Learning to associate written with verbal information is essential for reading development. Despite a growing consensus that with reading acquisition, existing brain circuits for visual and speech processing are recycled and integrated1, the temporal dynamics of how such print-speech associations are gradually established remain elusive. Our brain can automatically capture the temporal structure in external rhythms through oscillatory entrainment, which is suggested to facilitate perceptual representation2 and the formation and storage of unified (multisensory) concepts3. Specifically, α oscillations are engaged in the modulation of temporally binding and/or conceptually integration (cross-modal) information4, while θ oscillations are found to support associative memory5. Meanwhile, evidence has emerged that behavioral performance also exhibits cyclical fluctuations in a neurophysiologically relevant manner6 and is subject to phase alignment induced by sensory input7, reflecting the role of designated frequency bands of brain oscillations in specific cognitive processes. The current study thus aimed to investigate whether, and how α and θ oscillations contribute functionally to speech-print associative learning by applying rhythmic sensory stimulation.

After a unimodal familiarization phase ensuring successful recognition ( > 70%) of the learning materials (5 pseudo-phones and 5 Korean characters), we applied isochronous, synchronized multisensory stimulation, i.e., 16 transient task-irrelevant tone-flash entrainment stimuli, at either 5 Hz (θ) or 10 Hz (α) before the onset of novel speech-print combinations (i.e., target stimuli with a one-to-one correspondence) in a Paired Associative Learning (PAL; 80 trials × 10 blocks at a congruency-to-incongruency ratio of 1:1) task (Fig. 1a). Thirty-six healthy Chinese undergraduates (no exposure to Korean) were randomly assigned to one stimulation condition and were required to judge whether the character matched the speech sound as accurately and quickly as possible. Correct pairs were learned through feedback. Crucially, a time-resolved approach was adopted to measure the frequency-dependent behavioral effects of rhythmic sensory stimulation by presenting the target stimuli uniformly at one of 40 stimulus onset asynchronies (SOAs; 200–980 ms, in steps of 20 ms) after the onset of the last entrainment stimuli in each trial. In addition to the influence on overall learning accuracy (compared to a Null-stimulation control group, n = 25), we analyzed whether the phases of θ and α oscillations, induced by sensory entrainment, modulate the association performance of speech and print at the early exposure (Blocks 1–3) and late consolidation (Blocks 8–10) stages.

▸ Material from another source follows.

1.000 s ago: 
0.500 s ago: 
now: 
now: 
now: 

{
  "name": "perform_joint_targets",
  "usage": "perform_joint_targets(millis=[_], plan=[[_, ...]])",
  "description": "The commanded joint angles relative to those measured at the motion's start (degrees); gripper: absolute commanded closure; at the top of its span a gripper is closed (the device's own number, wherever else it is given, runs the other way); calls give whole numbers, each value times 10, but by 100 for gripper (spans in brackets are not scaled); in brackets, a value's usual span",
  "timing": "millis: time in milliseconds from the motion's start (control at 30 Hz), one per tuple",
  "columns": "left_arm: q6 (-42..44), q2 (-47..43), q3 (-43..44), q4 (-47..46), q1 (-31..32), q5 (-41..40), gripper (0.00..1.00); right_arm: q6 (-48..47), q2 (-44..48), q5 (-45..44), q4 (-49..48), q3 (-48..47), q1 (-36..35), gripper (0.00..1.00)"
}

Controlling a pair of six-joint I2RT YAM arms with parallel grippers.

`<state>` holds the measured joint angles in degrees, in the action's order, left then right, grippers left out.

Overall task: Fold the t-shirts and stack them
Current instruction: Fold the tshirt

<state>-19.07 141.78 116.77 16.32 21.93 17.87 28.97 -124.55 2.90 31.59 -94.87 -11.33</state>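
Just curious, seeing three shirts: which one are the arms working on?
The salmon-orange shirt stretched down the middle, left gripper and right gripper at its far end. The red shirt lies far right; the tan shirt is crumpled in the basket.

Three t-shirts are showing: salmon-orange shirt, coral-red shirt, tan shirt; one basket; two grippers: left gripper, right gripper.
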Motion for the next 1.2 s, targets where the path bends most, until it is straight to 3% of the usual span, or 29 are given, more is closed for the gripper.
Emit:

Fig. 1: Study protocol and key findings.
figure 1

a Experimental design. b Response accuracy of paired associative learning for the null, alpha and theta stimulation conditions. Error bars represent ± 1 standard error of the mean. c Amplitude spectrum for the detrended reaction time series as a function of frequency during early exposure (Block 1–3; left) and late consolidation (Block 8–10; right) stages. d Polar plots for the phase distribution at ~4 Hz (left) and ~7 Hz (right) during the early exposure with alpha-rate stimulation.

First, α-rate sensory entrainment (M ± SD = 0.95 ± 0.03; t41 = −2.39, p = 0.021) significantly improved the response accuracy compared to the Null condition [0.91 ± 0.06], while θ-rate stimulation (0.92 ± 0.08; t41 = 0.60, p = 0.595) did not modulate the performance of associative learning (Fig. 1b). To further investigate the influence of external rhythm, normalized reaction time (RT) data were sorted by SOA for the congruent and incongruent trials separately and detrended, then subjected to a fast Fourier transform (zero-padded and multiplexed by a Hanning window). Unexpectedly, neither stimulation induced a significant spectral peak at the corresponding frequency, irrespective of the congruency (Fig. 1c; tested via 5000 times permutation with FDR correction at q < 0.05). Based on the result of Rayleigh tests, specifically during the early exposure to congruent speech-print pairs with α stimulation, the phases of SOA-aligned RT at ~4 Hz (r = 2.015, z = 3.345, p = 0.034) and ~7 Hz (r = 3.075, z = 3.469, p = 0.030) were not uniformly distributed across participants (Fig. 1d), indicating an initiated phase resetting effects to RT fluctuations. Such an effect was no longer in play at the late consolidation stage, and was neither observed in incongruent trials, nor under θ-rate stimulation.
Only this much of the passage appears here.